KINGSTON, R.I. September 6, 2012 A team of engineers and students at the University of Rhode Island has developed an advanced blood-testing technology that incorporates a smartphone application, a hand-held biosensor and a credit card-sized cartridge to provide rapid, accurate biological analysis and wireless communication of test results.
This new lab-on-a-chip technology improves upon a previous system announced by the URI team in 2011 that generated enthusiasm among many sectors of the health care industry. Several patents are pending on the invention.
"We went from a shoebox-size device last year to a hand-held device with several additional capabilities," said Mohammad Faghri, URI professor of mechanical engineering and the lead researcher on the project. "The smartphone app turns the system on, monitors the assay, and sends the results securely back to your phone or to your doctor, all in about 20 minutes."

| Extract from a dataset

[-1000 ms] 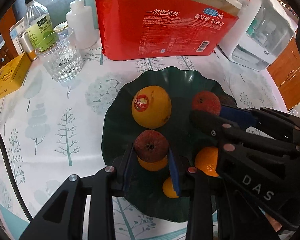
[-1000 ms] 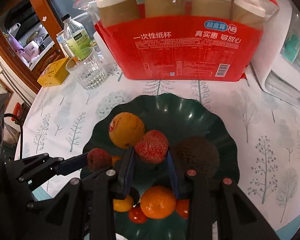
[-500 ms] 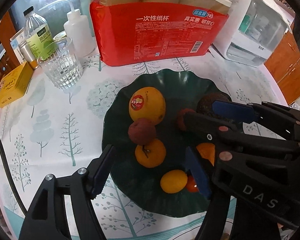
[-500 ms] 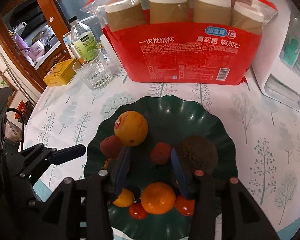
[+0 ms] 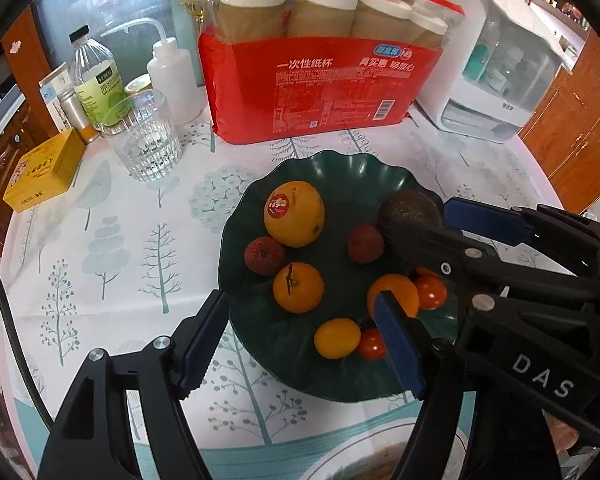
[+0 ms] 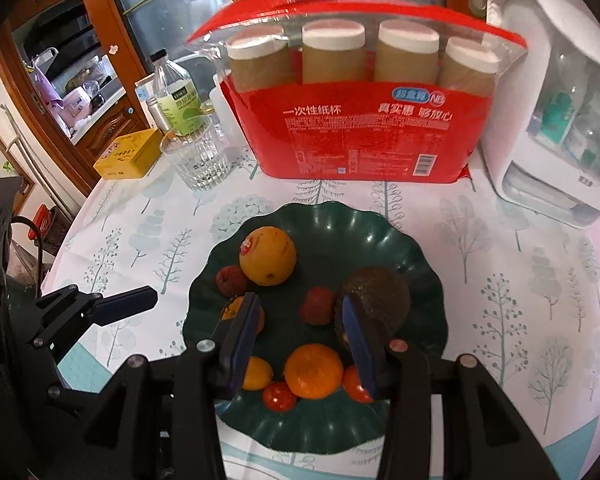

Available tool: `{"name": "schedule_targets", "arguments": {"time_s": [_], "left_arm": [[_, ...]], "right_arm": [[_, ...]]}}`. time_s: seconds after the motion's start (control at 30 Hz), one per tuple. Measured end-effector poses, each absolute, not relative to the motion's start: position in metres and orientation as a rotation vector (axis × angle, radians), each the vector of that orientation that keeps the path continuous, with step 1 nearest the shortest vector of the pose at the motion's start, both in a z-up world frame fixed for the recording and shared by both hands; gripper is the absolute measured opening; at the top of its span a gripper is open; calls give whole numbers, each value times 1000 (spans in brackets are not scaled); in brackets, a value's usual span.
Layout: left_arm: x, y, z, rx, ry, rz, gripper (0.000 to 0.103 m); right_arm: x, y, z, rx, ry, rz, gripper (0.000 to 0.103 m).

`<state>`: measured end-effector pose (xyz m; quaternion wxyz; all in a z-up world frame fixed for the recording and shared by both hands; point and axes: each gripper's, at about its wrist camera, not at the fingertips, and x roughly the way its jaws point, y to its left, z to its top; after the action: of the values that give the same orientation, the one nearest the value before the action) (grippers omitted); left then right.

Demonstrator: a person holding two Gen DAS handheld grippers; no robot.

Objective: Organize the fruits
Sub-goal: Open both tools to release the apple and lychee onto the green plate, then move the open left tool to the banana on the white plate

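Hanging over the near rim of the dark green plate [image 5: 342,162], both tools empty: left gripper [image 5: 300,334] spread wide at the lower centre of its view, nothing between the blue pads, jaws having just been opening; right gripper [image 6: 300,340] parted about halfway at the lower centre of its own view, also just opened, gripping nothing, only framing fruit lying below. Resting on the plate from near to far: two cherry tomatoes [image 6: 280,396], a small yellow kumquat [image 5: 337,338], two mandarins [image 5: 298,287], two red lychees [image 5: 265,255] at mid-frame, then the big stickered orange [image 5: 295,213] and a brown rough-skinned fruit [image 6: 374,298]. Looks close to done, every visible fruit sitting gathered on the plate, none left on the tree-print tablecloth [image 5: 112,240]. Standing farther back, upper frame: a glass tumbler [image 5: 142,136] and a red pack of paper cups [image 5: 320,80].
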<state>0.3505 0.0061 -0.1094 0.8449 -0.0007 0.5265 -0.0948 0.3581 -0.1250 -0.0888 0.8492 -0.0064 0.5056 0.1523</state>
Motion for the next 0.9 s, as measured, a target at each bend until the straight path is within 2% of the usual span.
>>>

Faghri said the advancements make the new system faster, more accurate, easier to use, and much less expensive than previous versions. For example, the fluorescence sensor in the hand-held unit costs less than $10 compared to the $3,200 sensor in the shoe-box system.
"It's accuracy, compactness and low cost are a result of an innovative contact imaging system that serves as the fluorescence detector and the central piece of the fluid feedback control system," Faghri said.
To operate the system, users place a drop of blood from a finger prick on a disposable plastic polymer cartridge and insert it into the hand-held biosensor. The blood travels through the cartridge in tiny channels 500 microns wide to a detection site where it reacts with preloaded reagents enabling the sensor to detect certain biomarkers of disease.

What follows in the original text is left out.